Representantes do agronegócio contestam proposta do governo

Publicado em 22/01/2019 por R7

Representantes do agronegócio estão insatisfeitos com a proposta de lei do Fethab (Fundo Estadual de Transporte e Habitação), de autoria do Executivo e já aprovada em primeira votação na Assembleia Legislativa. Isso porque, segundo eles, o Estado apresenta números que não são condizentes com a capacidade de contribuição.
Na minuta da lei está prevista a cobrança tanto para os produtos que circularem no mercado interno quanto para aqueles voltados para exportação. No primeiro caso, por exemplo, o governo prevê cobrança tendo como parâmetro a UPF (Unidade Padrão Fiscal), que seria de 20% por tonelada de soja, 30% por cabeça de gado para abate, 12% por metro cúbico de madeira, 3% por tonelada de milho e 0,5% por tonelada de cana-de-açúcar. 
No caso das commodities, os percentuais das contribuições serão de 28% por tonelada de soja, 0,12% por quilograma de carne desossada das espécies bovina ou bufalina, 0,06% por quilograma de carne com osso e miudezas comestíveis das espécies bovina ou bufalina, 6% por tonelada de milho e 200% por tonelada de algodão.
De acordo com o presidente da Federação da Agricultura e Pecuária do Estado de Mato Grosso (Famato), Normando Corral, cada setor tributado está mostrando ao governo e aos parlamentares “o que é suportável ser tributado pra que a gente não perca competitividade contra os outros estados”.
Os dados que eles usam como parâmetro são os oriundos de estudos do Instituto Mato-grossense de Economia Agropecuária (Imea). “Os nossos números estão comprovados pelo Imea. Não estamos maquiando números, estamos falando realmente o que acontece de forma comparativa”.
Como exemplo dessa comparação, Corral afirmou que, no caso do boi para abate, a cotação média em Mato Grosso é de R$ 42, enquanto que em Mato Grosso do Sul é de R$ 17 e em Goiás de R$ 7. “A diferença de tributação é muito grande em estados que são no Centro-Oeste e têm economias semelhantes”, pontua.
Para o presidente da Associação Mato-grossense dos Produtores de Algodão (Ampa), Alexandre Pedro Schenkel, a proposta do governo erra nos números relativos ao que o setor pode contribuir e tem capacidade de suportar. “Veio números que não são a realidade nossa. Não tem como a gente atender a essa demanda e isso tem que entrar num equilibro pra gente poder continuar ajudar o Estado de Mato Grosso e esse novo governo”, disse ao #GD. 

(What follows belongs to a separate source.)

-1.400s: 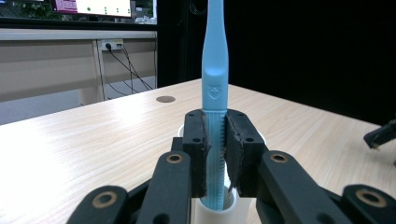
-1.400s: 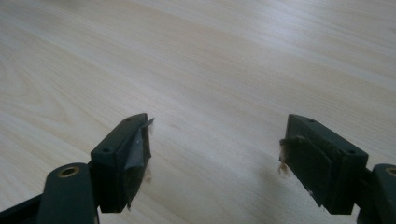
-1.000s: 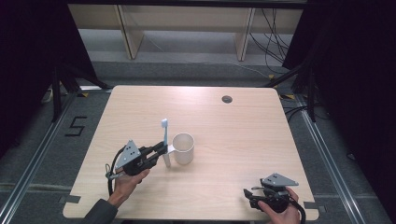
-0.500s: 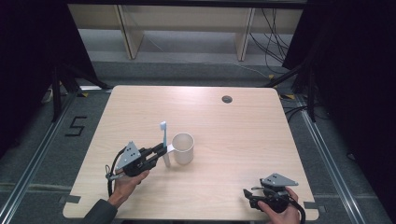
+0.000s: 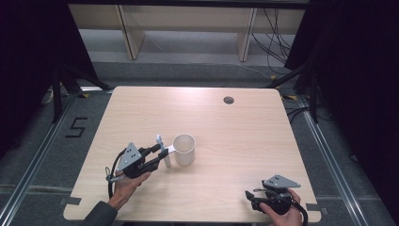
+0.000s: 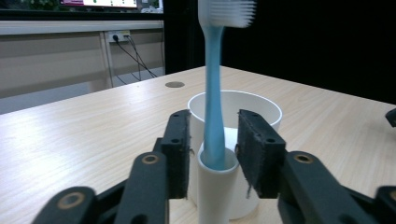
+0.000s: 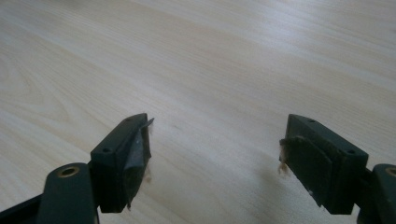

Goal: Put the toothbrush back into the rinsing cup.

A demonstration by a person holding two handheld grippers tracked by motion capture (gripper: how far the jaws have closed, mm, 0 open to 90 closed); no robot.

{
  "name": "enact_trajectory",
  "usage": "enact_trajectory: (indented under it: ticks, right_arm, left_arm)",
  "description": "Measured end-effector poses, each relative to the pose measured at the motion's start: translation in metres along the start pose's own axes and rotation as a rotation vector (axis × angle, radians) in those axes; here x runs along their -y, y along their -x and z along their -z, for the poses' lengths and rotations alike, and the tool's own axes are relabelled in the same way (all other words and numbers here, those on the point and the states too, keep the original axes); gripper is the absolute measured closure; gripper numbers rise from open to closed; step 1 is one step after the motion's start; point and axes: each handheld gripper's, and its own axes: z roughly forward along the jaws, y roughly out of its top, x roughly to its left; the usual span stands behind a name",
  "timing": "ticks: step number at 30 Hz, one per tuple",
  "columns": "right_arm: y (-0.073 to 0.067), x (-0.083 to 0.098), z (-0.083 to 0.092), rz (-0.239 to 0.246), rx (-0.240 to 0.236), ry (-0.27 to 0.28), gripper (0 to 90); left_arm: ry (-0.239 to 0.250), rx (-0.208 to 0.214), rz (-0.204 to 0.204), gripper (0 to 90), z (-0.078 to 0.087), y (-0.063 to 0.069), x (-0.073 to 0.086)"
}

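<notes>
Since the blue toothbrush [image 6: 214, 93] stood in the white tube holder [image 6: 212, 186], the left gripper [image 6: 213, 144], jaws just parted and clear, was best drawn straight back; the right gripper [image 7: 215, 154] lay wide open, empty, over the bench [image 5: 263, 132].

Light wood table [image 5: 263, 141], rounded corners, round cable hole [image 5: 228, 100] near far edge. White cup [image 5: 184, 149] stands left of centre; a small white tube [image 6: 213, 186] stands just beside it on the near-left, holding a blue toothbrush [image 6: 215, 93] upright.
</notes>
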Motion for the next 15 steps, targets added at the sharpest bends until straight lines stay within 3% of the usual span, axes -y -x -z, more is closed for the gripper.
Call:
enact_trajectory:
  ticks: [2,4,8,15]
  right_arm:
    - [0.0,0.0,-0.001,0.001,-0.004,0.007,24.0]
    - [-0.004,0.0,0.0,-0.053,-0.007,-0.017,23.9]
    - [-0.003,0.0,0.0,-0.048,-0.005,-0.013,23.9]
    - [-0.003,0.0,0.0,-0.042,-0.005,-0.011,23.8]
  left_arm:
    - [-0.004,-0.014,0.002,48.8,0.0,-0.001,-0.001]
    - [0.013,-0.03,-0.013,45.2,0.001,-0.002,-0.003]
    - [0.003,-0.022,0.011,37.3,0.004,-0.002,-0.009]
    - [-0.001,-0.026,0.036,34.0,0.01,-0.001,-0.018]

Outra reclamação, que já não é novidade, por parte do setor produtivo é com relação à destinação que se dá aos recursos arrecadados com o fundo, que deveria ser investido em infraestrutura de transporte e habitação. “A gente vê que às vezes não temos de volta como retorno. Temos estradas muito deficientes ainda, não só para transportar o que produzimos, mas também para transportar pessoas”, destaca o presidente da Famato.

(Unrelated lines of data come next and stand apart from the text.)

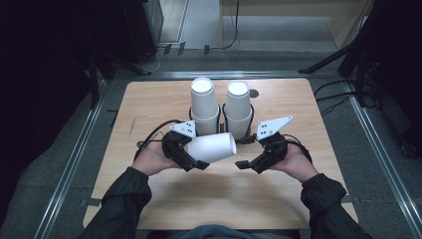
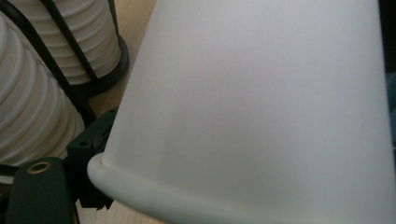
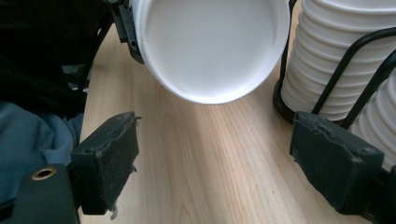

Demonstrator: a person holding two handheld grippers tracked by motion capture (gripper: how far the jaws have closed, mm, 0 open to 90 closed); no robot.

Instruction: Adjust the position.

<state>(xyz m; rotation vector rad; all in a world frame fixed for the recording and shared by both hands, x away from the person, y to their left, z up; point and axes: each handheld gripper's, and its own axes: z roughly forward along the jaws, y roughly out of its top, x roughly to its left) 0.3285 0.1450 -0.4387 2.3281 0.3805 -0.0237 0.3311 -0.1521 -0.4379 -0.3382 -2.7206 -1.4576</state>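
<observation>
Cup (image 1: 213, 147), white paper, lies on its side above the table (image 1: 149, 199), held at its rim end by the left gripper (image 1: 191, 157); base points right toward the right gripper (image 1: 247, 152). Right gripper jaws stand wide, nothing between them, just right of the cup base, apart from it. Two stacks of upturned white cups, left stack (image 1: 204, 105) and right stack (image 1: 239, 108), sit in a black wire holder (image 1: 222, 115) just behind the held cup, mid-table.

Left gripper view: cup (image 2: 261, 107) wall very close, rolled rim low in frame, one black jaw pressed against the rim at lower left; other jaw hidden by the cup. Stacks in holder (image 2: 70, 56) at far left.

Right gripper view: both black pads (image 3: 109, 158) wide apart, bare table (image 3: 210, 163) between them. Cup base (image 3: 210, 46) faces the camera, beyond the pads, not touching. Cup stacks and wire holder (image 3: 327, 60) at right, close to the right pad.
</observation>
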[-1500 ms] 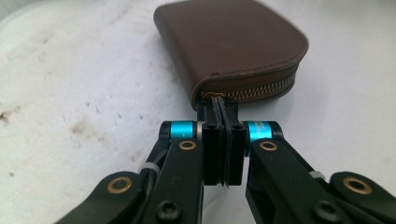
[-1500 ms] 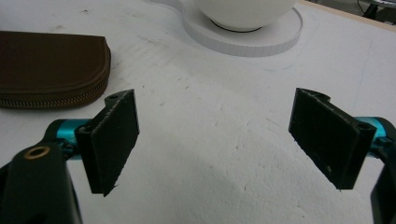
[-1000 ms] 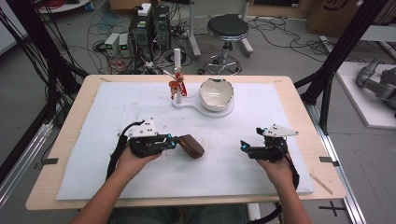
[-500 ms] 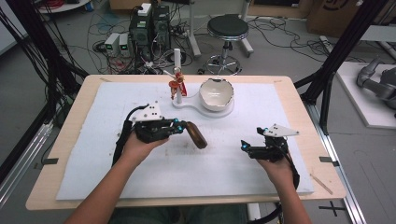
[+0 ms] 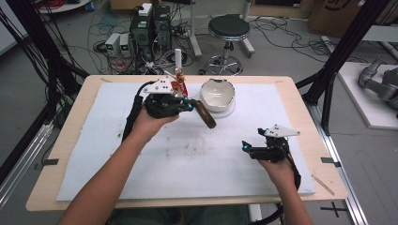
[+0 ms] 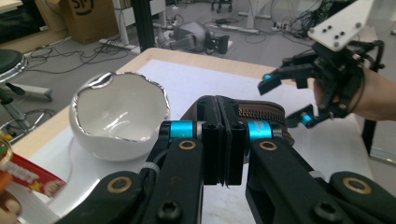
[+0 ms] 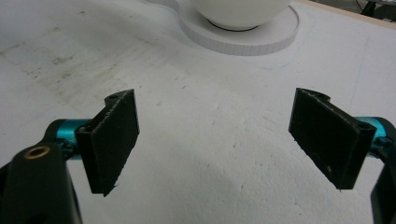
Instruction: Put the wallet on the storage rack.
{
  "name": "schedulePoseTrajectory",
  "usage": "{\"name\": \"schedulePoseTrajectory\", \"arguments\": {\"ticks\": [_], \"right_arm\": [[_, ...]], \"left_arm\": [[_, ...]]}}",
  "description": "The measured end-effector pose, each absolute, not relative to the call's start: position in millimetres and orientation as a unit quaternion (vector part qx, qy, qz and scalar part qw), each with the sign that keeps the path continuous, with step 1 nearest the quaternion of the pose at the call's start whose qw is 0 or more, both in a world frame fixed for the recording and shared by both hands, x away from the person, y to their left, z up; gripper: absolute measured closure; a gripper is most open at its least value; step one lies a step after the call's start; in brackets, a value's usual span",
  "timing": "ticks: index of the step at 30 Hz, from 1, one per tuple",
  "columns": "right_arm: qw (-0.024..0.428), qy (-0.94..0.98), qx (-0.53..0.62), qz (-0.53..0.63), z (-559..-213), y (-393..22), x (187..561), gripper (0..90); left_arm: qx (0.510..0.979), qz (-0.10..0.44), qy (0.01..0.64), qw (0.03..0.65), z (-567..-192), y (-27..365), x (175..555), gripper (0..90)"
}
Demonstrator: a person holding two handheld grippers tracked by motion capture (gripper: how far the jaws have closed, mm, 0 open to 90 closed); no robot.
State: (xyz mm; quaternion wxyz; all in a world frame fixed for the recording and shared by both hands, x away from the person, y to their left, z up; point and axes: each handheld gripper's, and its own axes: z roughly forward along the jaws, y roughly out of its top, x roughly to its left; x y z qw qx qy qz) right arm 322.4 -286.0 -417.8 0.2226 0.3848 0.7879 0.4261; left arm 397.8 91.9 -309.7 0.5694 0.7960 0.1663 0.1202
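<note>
We see the left gripper (image 5: 190, 105) with its fingers clamped tight on the edge of a brown zippered pouch (image 5: 205, 115), which hangs tilted above the surface just beside the white bowl (image 5: 217, 93) near the far edge. Our right gripper (image 5: 245, 146) sits near the right edge of the surface, its fingers spread wide with nothing between them.

**A robotics lab, cables everywhere**

We're looking at a lab floor here: tangled cables (image 5: 65, 44) run to stacked computer boxes (image 5: 150, 26) behind the desk (image 5: 300, 93), black frame struts (image 5: 342, 51) flank it, a round stool (image 5: 228, 28) waits nearby, and a grey robot arm (image 5: 378, 82) lies on a side platform.
</note>
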Motion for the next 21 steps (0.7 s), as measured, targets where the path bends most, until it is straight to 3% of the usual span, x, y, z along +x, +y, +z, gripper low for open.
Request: {"name": "schedulePoseTrajectory", "arguments": {"ticks": [11,21], "right_arm": [[0.222,0.788,0.385,0.426,-418.9,-286.2,322.1,16.1],[0.222,0.788,0.386,0.426,-419.4,-287.3,322.1,16.1]], "left_arm": [[0.788,0.131,0.186,0.572,-290.8,73.3,439.2,88.3],[0.786,0.135,0.214,0.564,-297.9,50.8,474.7,88.3]]}}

Ele complementa que essas estradas são muito utilizadas para trazer enfermos do interior para tratamento na Capital, mas “não são muito boas nem pra quem está bem de saúde”. 
O presidente da Ampa pensa da mesma forma. “A preocupação de quem contribui é de que tenha um retorno. O Fethab, a origem dele é pra infraestrutura. Então, a demanda é de que seja investido nessa área”.

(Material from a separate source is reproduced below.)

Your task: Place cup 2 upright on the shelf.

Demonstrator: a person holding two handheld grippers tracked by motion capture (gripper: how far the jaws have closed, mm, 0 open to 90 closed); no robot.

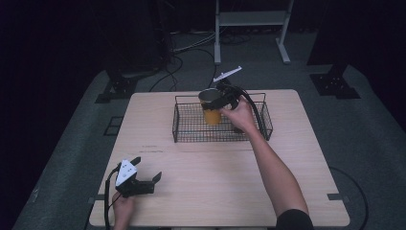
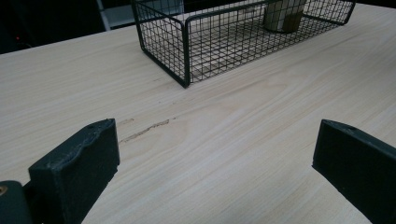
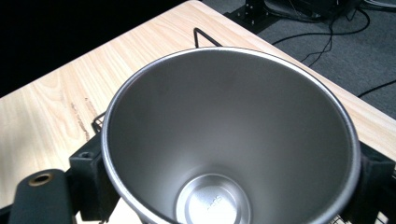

Conforme a lei, que já está aprovada em primeira votação e pela Comissão de Fiscalização e Acompanhamento da Execução Orçamentária, e agora vai para o crivo da Comissão de Constituição, Justiça e Redação (CCJ), antes de passar por segunda e definitiva votação no Plenário da Assembleia, prevê que a destinação dos recursos do novo Fethab ocorra da seguinte maneira:
- 30% para a execução de obras públicas de infraestrutura de transporte; manutenção, conservação, melhorias e segurança da infraestrutura de transporte do Estado; planejamento, projetos, licenciamento, gerenciamento, auxílio à fiscalização e compra de equipamentos
- 5% para a integralização em investimentos que tenham a participação do MT PAR
- 65% para aplicação, pelo Tesouro Estadual, em segurança pública, educação e assistência social; pagamento de dívida pública decorrentes de operações de crédito.